* **WORK TO BE COMPLETED**
From the first line to the last, retype everything below exactly, minus the pictures.

* **DATA BELOW**
※ ※ ※
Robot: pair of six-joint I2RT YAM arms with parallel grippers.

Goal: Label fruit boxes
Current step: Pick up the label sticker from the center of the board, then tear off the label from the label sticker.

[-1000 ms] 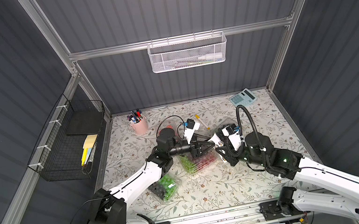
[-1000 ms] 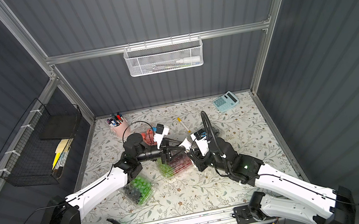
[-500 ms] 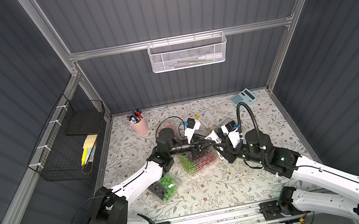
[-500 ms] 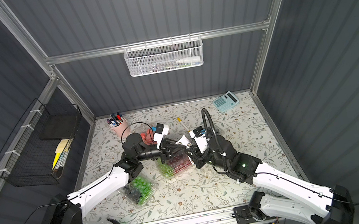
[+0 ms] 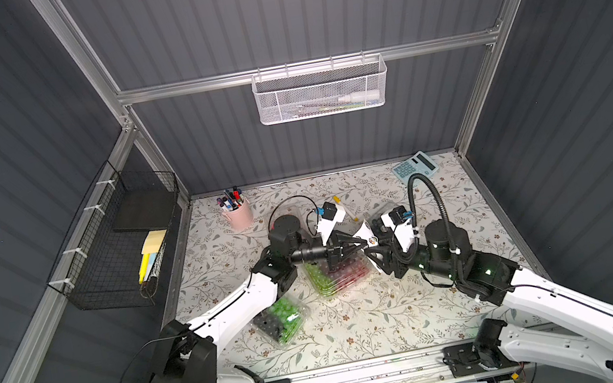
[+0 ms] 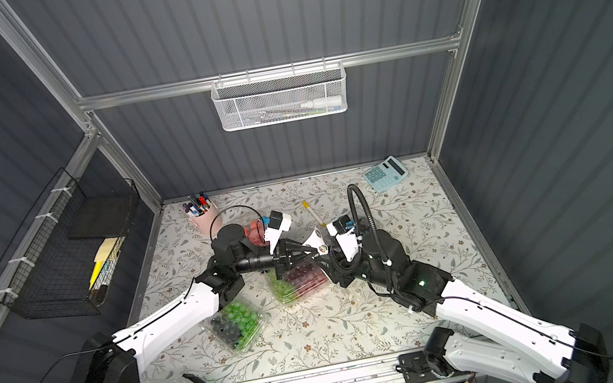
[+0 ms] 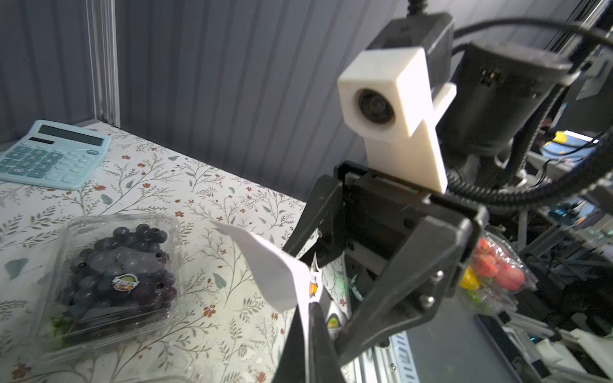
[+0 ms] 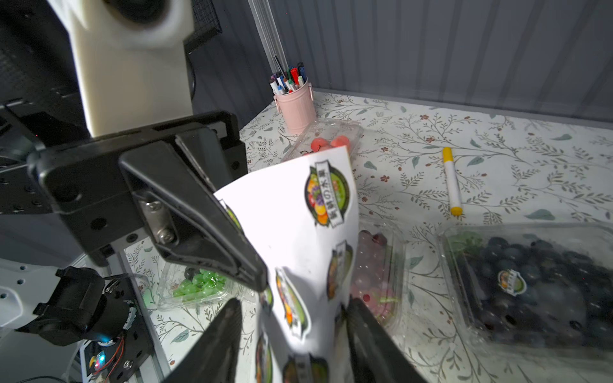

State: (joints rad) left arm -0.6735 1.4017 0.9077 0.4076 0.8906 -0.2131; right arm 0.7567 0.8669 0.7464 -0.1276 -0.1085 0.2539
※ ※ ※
* **RESULT**
Robot: pair of six-joint I2RT YAM arms with parallel grippers.

Goal: Label fruit boxes
Current step: Pick up the label sticker from the center of the board, then tear off the label from the label sticker.

[-1000 ms] 
[-1000 ms] 
[-500 ms] 
[-500 ms] 
[+0 ms] 
[+0 ms] 
[+0 ms] 
[+0 ms] 

State: (joints rad) left arm -0.6735 1.4017 0.9077 0.4076 0.8906 -0.2131; right arm 0.7567 0.8669 0.7464 -0.1276 -0.1085 0.2539

The given output is complete.